I took her words to heart. She was right. I am not an arctic kind of person. I need light. I crave it. I doubt I would have made it the full year. I’ve been to Alaska in the years since, and it is beautiful. But I also went there in the summertime when there was nothing but light. How would I have coped with so much darkness?

You might be wondering where I’m heading with this story because light is not overtly mentioned in our passage from John’s gospel. In some ways this reading from John acts as a hinge passage between the story of Jesus’ baptism which we read last week and the calling of the first disciples, which we will read Matthew’s version next Sunday. In John’s gospel, which is distinctly different from the three others, we do not read a description of John baptizing Jesus. Instead we read John the Baptists’ testimony to Jesus and to his identity.

If we were to read this chapter in full, we’d see that it takes place over a few days. Our part of the passage starts on the second day. John sees Jesus coming toward him and declares,

“Here is the Lamb of God who takes away the sin of the world!”

The day before this John was questioned by religious leaders who wanted to know who he, John, was. They wanted to know the full scope of John’s identity. But John tells them about the identity of another one who will come. John tells them that he is not the Messiah, but there is one who is the Messiah. He is the one they’ve been waiting for. 

            Knowing more about what happens on the first day explains John’s remarks on this second day. John exclaims, “Here is the Lamb of God who takes away the sin of the world.”  Then he goes on to say that this Lamb of God is the one I was telling you about yesterday. He may be coming after me, but he ranks far ahead of me. I didn’t know him, but this is why I’ve been baptizing. And I witnessed the Spirit descend on him and remain there. The one who told me to baptize told me that this is how I would recognize the Messiah. This is the Son of God.

            We move to the third day. On this day John is standing with two of his disciples. Jesus walks by, and as he does, John proclaims, “Look, here is the Lamb of God!” When John’s two disciples hear this, they leave John to follow Jesus. 

Now we come to the crux, the heart of this passage. Jesus sees John’s disciples following him, and he asks them,

“What are you looking for?”

They call him “Rabbi” which the gospel writer translates for us readers as “teacher.”  But instead of answering his question, they ask him what seems like an unexpected question, at least for a moment and a meeting like this. These potential disciples ask, “Where are you staying?” Jesus responds not by giving them directions or details. He just says, “Come and see.”

Every question in John’s gospel means more than what it seems. When John’s disciples ask Jesus, “where are you staying?” they’re not just asking him about his place of residence. They’re not looking for a house tour or a place to hang for a few days. They want to know about his relationship with God. Their question implies something more, something deeper.
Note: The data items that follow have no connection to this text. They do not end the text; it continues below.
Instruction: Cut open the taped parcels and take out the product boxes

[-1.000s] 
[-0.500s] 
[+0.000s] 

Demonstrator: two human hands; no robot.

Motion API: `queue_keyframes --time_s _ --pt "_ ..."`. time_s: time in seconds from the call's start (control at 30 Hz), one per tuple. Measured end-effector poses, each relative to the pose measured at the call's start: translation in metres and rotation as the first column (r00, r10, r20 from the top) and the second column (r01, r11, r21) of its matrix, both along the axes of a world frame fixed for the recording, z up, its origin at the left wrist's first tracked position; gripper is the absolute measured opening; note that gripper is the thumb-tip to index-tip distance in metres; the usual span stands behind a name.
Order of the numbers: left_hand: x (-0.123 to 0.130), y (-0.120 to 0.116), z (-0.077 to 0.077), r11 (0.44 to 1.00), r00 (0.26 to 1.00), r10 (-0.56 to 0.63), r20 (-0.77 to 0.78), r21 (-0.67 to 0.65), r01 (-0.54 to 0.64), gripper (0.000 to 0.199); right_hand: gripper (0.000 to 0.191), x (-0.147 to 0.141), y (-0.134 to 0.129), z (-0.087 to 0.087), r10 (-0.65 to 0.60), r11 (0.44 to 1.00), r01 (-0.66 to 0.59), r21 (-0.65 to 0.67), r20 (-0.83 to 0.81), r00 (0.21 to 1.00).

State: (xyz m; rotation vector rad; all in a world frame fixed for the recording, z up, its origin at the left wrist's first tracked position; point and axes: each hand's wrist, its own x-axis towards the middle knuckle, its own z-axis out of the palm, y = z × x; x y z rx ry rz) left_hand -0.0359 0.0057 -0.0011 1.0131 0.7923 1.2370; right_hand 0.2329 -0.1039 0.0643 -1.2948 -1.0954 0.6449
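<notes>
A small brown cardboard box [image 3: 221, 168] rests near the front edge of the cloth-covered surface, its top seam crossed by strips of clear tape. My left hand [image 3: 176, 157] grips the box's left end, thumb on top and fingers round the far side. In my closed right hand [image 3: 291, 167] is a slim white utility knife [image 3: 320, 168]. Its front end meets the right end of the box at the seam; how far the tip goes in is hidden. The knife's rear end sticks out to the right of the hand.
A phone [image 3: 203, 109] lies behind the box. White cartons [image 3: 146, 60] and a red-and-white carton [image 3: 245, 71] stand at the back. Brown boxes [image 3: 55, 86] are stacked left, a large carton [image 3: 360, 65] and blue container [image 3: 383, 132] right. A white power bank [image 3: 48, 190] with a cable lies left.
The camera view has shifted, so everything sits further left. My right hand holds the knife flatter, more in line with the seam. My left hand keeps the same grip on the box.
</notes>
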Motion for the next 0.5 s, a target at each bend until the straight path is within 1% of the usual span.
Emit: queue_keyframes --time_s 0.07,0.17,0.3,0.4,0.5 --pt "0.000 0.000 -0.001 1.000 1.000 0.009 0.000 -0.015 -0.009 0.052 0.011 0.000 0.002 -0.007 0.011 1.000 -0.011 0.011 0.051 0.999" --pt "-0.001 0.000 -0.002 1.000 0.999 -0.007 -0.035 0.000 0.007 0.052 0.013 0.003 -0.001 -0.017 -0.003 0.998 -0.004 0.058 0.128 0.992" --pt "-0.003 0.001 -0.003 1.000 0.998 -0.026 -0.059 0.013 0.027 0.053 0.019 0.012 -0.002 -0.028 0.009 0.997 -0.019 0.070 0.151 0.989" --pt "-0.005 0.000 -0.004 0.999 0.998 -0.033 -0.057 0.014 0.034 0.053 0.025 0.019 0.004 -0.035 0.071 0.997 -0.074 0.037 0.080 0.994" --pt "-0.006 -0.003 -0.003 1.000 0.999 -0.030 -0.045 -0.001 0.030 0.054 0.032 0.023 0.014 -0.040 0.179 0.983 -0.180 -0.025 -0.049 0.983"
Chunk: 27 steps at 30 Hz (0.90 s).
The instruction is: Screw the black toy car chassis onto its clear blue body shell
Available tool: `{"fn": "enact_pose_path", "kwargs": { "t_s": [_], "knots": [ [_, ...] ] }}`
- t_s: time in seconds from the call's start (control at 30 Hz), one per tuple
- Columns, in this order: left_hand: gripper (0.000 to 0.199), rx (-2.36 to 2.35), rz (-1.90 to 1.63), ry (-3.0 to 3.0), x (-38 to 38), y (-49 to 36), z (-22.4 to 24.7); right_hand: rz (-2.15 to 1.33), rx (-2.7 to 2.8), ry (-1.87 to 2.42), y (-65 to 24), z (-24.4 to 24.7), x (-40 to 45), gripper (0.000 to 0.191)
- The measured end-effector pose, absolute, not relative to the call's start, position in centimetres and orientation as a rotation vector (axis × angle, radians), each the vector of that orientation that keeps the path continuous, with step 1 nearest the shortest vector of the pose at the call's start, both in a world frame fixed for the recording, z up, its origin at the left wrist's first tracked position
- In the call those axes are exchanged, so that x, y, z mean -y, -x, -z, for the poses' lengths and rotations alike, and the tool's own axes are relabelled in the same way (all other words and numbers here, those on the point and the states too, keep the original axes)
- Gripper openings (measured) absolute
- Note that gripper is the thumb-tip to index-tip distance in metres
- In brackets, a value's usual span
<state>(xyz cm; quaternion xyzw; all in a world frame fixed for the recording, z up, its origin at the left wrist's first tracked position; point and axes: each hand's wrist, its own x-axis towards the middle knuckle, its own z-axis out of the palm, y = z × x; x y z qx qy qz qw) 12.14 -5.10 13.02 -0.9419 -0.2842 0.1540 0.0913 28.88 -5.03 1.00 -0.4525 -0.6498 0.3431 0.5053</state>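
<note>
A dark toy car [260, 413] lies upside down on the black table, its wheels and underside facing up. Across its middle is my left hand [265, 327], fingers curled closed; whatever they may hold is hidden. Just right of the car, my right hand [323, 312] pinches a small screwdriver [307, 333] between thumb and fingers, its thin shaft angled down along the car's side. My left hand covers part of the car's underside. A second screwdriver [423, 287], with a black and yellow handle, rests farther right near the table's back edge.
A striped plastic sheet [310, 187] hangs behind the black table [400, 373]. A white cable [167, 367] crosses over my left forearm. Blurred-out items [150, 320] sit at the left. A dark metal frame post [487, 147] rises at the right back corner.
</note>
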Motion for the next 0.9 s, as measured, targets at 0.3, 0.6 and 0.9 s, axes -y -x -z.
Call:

“Look our teacher, John, has proclaimed you to be the Lamb of God, so we want to know for ourselves. If you are indeed the Lamb of God, the rabbi, the teacher we’ve been looking for, then what is your relationship to God? Are you in intimate relationship with him?  Are you staying with God? Are you abiding in God’s presence? Are you the one we’ve been waiting for, hoping for, longing for? Are you the one we’ve been looking for?”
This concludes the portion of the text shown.